**WORK TO COMPLETE**
Among the entries below, extract exactly the lines that run from the one with "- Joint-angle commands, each" through the one with "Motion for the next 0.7", both ends included.

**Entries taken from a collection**
+===+

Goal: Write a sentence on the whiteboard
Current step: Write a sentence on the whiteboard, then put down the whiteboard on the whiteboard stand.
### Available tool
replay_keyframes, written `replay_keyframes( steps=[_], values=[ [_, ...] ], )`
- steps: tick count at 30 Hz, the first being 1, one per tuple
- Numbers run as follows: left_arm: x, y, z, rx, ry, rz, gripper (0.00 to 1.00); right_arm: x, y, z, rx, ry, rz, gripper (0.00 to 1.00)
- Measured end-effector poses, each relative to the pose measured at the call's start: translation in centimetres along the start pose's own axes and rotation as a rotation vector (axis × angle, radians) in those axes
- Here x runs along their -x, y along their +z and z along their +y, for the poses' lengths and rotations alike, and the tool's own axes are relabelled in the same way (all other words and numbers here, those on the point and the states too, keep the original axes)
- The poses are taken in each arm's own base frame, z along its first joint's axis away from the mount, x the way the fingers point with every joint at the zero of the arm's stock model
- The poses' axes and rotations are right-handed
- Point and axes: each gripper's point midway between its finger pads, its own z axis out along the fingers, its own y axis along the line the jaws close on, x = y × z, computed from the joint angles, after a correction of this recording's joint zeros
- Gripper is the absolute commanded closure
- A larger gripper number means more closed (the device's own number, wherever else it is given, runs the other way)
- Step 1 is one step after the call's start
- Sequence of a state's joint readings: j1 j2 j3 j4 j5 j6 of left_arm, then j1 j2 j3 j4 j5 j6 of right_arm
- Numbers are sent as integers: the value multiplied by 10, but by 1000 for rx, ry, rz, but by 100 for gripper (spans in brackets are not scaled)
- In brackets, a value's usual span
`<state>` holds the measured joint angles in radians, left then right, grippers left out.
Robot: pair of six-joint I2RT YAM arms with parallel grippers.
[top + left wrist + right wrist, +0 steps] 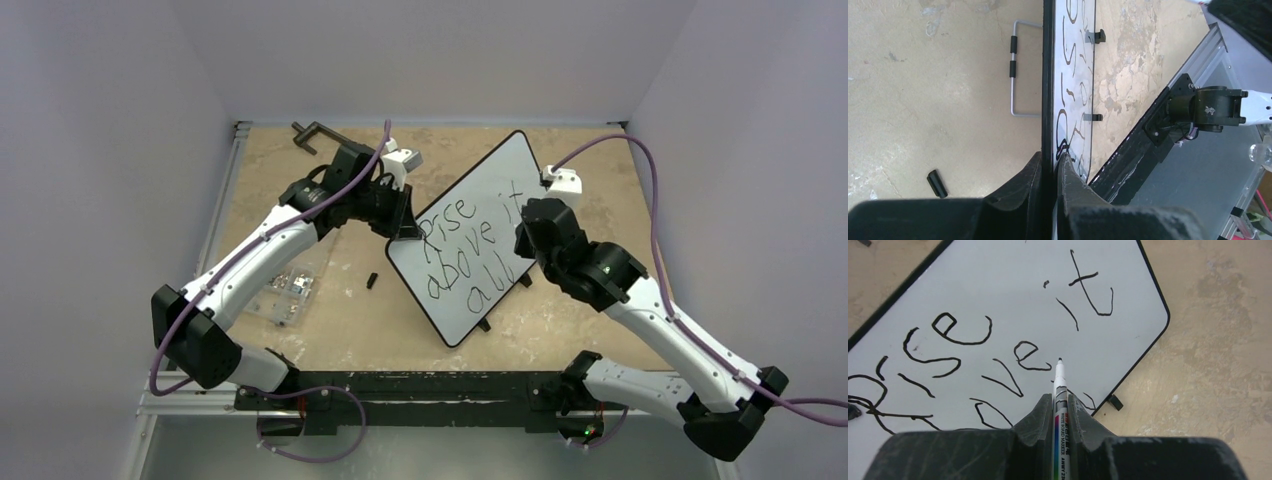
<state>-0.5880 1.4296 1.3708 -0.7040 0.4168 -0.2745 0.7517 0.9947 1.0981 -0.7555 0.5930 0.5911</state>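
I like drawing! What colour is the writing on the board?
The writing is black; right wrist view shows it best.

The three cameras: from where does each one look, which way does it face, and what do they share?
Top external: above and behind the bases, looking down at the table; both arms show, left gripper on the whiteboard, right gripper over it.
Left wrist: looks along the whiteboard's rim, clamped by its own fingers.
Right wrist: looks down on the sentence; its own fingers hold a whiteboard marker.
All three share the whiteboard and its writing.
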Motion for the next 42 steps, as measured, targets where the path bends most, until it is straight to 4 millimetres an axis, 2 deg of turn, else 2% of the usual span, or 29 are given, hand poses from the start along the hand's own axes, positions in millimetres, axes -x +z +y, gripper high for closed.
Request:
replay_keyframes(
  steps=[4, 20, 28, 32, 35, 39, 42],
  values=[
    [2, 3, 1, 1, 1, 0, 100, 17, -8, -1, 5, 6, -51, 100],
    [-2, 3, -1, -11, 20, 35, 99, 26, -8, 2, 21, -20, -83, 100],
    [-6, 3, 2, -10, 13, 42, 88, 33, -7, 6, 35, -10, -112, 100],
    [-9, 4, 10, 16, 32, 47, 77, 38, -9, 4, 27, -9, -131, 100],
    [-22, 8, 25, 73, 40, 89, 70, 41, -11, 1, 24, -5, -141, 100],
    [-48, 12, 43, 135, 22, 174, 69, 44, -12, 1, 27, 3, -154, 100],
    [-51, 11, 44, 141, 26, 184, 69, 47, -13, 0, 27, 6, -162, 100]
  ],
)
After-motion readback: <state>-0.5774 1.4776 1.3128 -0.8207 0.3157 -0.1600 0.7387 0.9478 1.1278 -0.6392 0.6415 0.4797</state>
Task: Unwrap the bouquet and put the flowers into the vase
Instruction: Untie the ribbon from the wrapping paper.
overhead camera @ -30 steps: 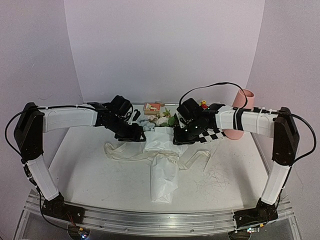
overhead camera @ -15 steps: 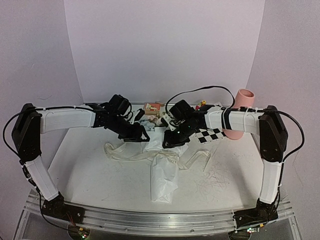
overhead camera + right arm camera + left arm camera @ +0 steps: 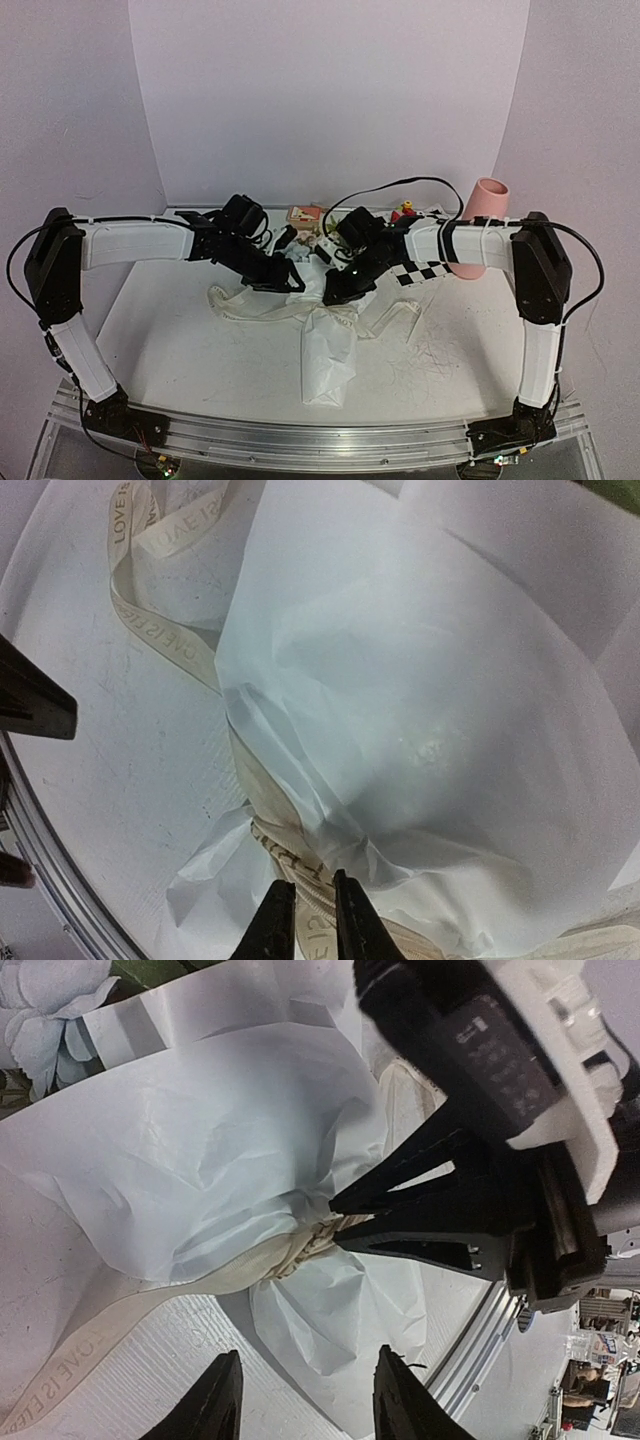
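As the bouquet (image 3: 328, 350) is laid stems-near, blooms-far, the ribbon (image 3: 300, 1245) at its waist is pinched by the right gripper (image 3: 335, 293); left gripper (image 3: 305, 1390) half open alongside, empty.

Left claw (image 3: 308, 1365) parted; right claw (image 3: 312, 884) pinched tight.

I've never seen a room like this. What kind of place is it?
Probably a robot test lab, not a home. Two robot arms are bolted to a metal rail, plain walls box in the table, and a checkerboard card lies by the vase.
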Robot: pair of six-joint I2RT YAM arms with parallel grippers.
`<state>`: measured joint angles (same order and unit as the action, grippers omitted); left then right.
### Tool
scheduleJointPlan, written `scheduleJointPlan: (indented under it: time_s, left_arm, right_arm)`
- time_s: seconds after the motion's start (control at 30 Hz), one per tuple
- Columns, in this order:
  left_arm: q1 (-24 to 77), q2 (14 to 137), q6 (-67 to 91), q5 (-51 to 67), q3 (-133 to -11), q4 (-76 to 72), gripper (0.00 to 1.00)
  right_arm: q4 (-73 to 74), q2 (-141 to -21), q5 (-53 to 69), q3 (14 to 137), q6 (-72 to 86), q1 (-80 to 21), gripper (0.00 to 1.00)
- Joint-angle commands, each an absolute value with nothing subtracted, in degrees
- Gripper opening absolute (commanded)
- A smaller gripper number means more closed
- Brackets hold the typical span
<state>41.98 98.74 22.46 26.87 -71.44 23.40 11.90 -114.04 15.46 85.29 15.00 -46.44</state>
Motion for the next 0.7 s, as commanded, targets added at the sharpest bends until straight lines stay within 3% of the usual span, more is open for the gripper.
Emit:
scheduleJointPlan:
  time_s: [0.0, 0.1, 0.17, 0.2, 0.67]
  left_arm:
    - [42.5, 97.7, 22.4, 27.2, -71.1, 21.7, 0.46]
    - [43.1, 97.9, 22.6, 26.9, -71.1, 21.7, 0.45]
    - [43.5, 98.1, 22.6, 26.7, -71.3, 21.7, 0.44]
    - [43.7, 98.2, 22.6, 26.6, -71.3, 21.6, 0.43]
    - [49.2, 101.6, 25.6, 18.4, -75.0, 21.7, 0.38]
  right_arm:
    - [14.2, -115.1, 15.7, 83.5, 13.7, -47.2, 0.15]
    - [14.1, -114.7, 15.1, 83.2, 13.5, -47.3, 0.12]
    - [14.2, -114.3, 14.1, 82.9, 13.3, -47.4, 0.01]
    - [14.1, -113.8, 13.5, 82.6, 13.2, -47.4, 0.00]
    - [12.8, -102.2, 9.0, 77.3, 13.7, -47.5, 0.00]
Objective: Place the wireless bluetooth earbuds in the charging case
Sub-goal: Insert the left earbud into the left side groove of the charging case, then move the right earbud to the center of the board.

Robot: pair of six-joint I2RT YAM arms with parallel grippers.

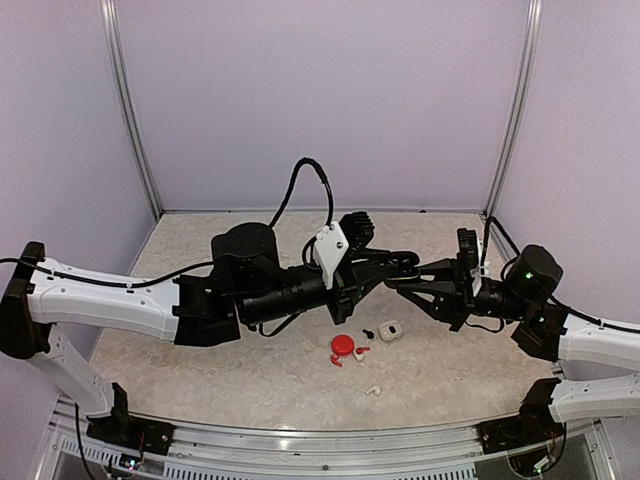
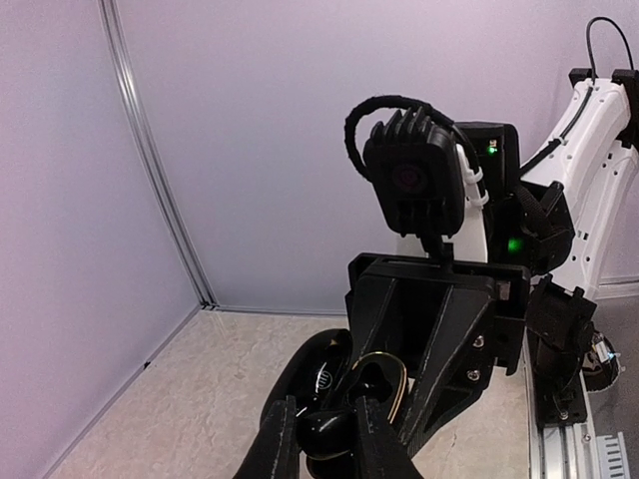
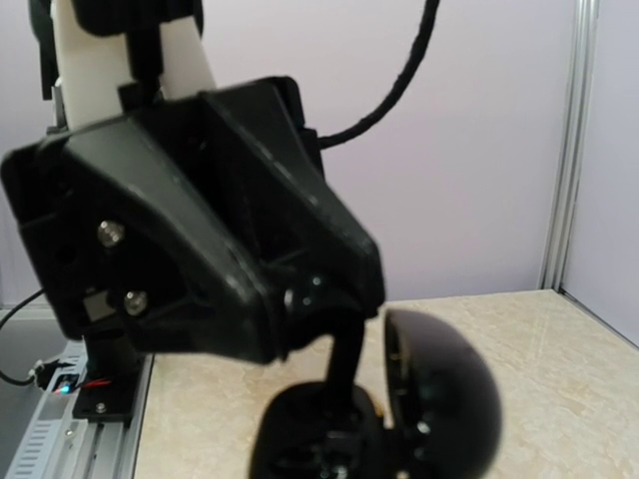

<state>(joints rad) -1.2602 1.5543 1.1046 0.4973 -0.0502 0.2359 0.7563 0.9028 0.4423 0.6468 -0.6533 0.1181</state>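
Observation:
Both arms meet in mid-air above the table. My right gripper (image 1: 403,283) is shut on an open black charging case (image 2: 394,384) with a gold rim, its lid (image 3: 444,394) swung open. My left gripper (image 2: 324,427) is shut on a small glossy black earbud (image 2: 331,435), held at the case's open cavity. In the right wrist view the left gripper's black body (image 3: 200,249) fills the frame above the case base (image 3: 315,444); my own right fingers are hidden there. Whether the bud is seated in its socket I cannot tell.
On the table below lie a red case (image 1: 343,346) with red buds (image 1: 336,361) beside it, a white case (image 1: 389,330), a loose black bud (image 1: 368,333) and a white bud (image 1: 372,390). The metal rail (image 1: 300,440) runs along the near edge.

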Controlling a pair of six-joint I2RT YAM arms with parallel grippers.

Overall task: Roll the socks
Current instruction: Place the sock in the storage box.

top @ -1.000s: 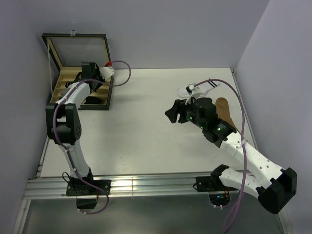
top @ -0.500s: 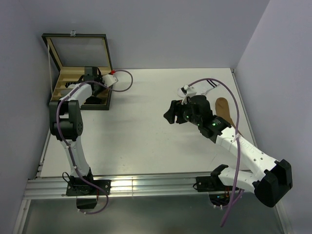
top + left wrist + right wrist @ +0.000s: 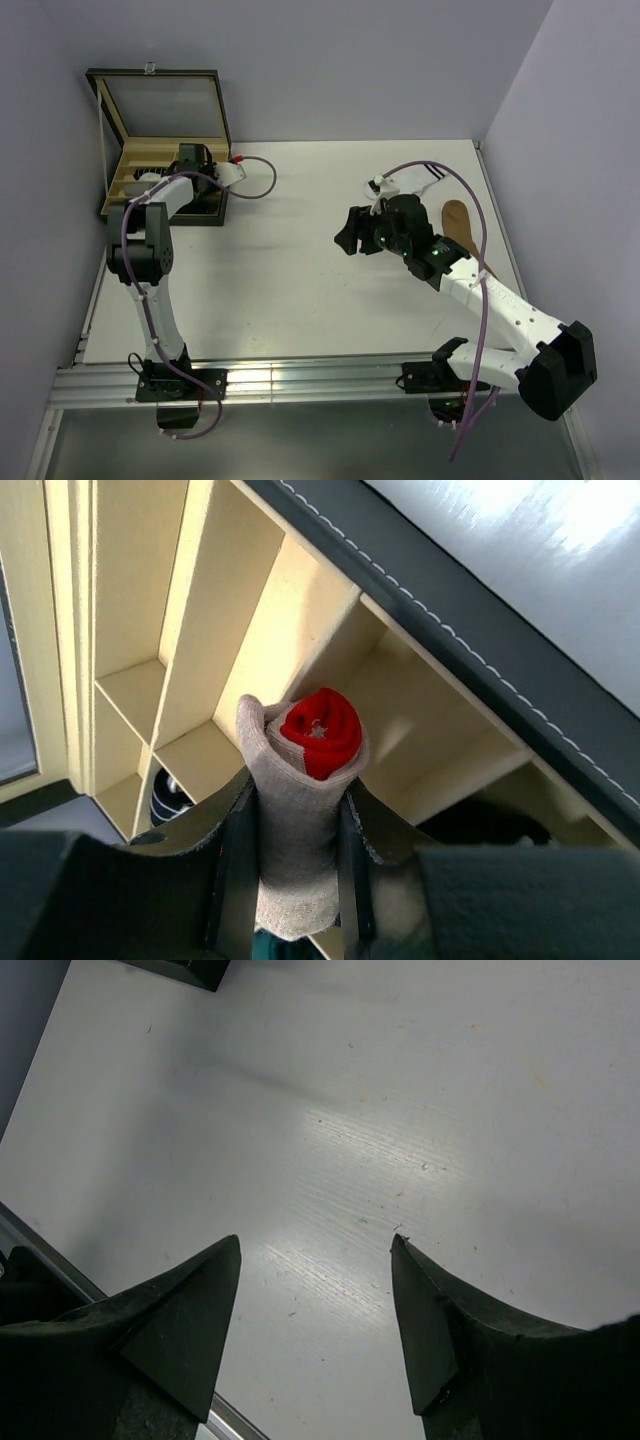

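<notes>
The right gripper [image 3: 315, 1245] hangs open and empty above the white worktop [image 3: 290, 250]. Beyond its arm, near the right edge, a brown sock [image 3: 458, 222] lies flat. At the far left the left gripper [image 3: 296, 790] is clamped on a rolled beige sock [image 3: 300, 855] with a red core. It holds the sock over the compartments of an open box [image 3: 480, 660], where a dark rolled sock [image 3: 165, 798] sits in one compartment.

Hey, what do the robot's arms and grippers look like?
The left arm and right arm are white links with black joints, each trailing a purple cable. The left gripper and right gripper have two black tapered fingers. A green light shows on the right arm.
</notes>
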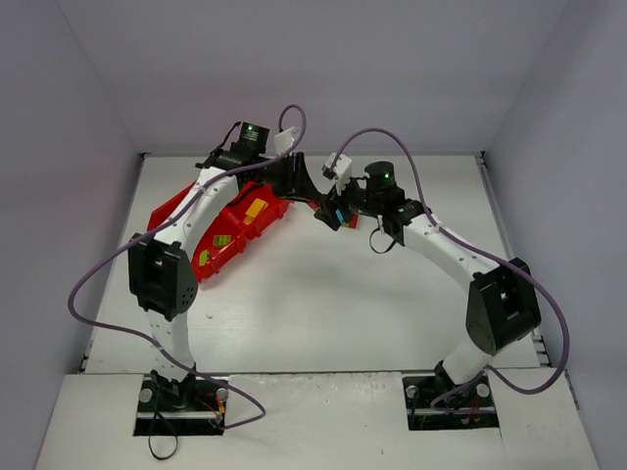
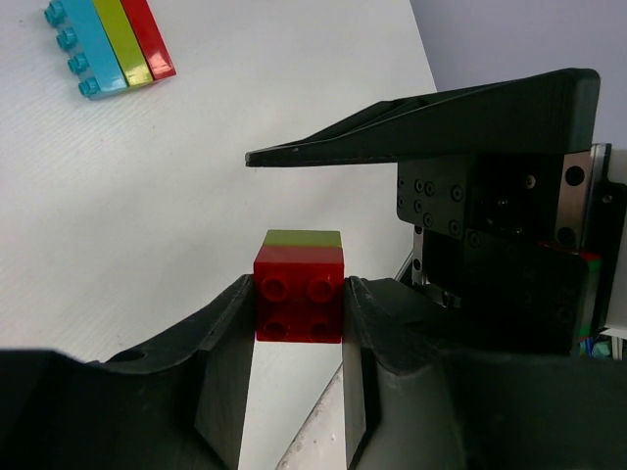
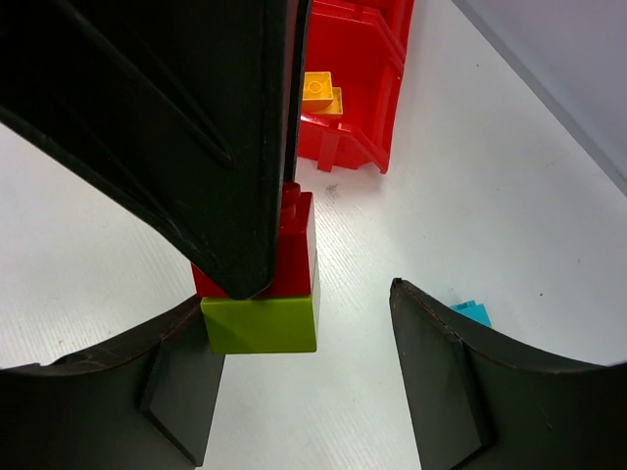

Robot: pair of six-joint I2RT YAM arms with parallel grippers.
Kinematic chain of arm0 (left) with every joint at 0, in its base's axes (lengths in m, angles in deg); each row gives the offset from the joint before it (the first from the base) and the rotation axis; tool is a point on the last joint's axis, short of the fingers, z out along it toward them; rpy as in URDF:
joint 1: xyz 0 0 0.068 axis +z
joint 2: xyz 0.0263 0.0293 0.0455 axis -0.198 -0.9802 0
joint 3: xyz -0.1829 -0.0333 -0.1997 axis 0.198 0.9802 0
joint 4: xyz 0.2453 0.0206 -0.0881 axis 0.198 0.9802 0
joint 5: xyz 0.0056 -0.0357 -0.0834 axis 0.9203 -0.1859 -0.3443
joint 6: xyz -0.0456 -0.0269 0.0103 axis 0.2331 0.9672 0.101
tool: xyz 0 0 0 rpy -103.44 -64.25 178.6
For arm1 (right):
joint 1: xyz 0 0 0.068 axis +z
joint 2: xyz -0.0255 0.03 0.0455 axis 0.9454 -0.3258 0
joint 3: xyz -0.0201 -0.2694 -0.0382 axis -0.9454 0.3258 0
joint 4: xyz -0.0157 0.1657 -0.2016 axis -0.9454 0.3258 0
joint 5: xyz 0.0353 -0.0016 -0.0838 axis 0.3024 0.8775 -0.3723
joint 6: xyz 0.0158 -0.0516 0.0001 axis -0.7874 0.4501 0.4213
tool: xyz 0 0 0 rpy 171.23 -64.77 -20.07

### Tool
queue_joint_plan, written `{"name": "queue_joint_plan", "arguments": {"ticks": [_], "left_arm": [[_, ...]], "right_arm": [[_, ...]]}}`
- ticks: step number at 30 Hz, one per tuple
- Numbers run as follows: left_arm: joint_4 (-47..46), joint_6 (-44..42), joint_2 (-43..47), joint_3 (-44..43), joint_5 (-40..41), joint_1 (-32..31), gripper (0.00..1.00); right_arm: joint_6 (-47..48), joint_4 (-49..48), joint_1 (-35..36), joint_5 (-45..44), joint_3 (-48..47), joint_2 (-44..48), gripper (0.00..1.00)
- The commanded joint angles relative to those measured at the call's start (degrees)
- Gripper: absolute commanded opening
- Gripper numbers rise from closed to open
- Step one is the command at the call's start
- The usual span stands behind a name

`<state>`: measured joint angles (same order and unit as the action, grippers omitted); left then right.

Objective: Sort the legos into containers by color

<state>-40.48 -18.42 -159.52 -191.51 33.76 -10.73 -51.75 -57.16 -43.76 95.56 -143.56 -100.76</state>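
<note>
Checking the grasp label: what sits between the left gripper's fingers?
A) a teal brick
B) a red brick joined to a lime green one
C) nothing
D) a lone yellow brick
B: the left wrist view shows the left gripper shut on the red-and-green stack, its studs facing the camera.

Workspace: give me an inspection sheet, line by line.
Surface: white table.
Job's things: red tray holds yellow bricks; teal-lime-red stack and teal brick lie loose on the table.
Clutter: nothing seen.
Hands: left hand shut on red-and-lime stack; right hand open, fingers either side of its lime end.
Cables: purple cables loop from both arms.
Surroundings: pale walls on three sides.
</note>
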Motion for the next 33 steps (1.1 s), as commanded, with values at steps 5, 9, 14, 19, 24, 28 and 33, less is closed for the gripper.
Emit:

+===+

**EXERCISE OUTPUT**
- Joint-angle commands, each an absolute value with nothing subtracted, in degrees
- Gripper opening absolute (commanded)
- A smaller gripper number means more closed
- Brackets hold the typical span
<state>41.98 98.74 22.46 26.87 -71.44 23.40 11.90 -114.04 15.46 85.29 15.00 -46.44</state>
Motion for the next 0.7 s, as commanded, targets added at the sharpest bends until straight lines stay within 3% of the usual span, more is open for the gripper.

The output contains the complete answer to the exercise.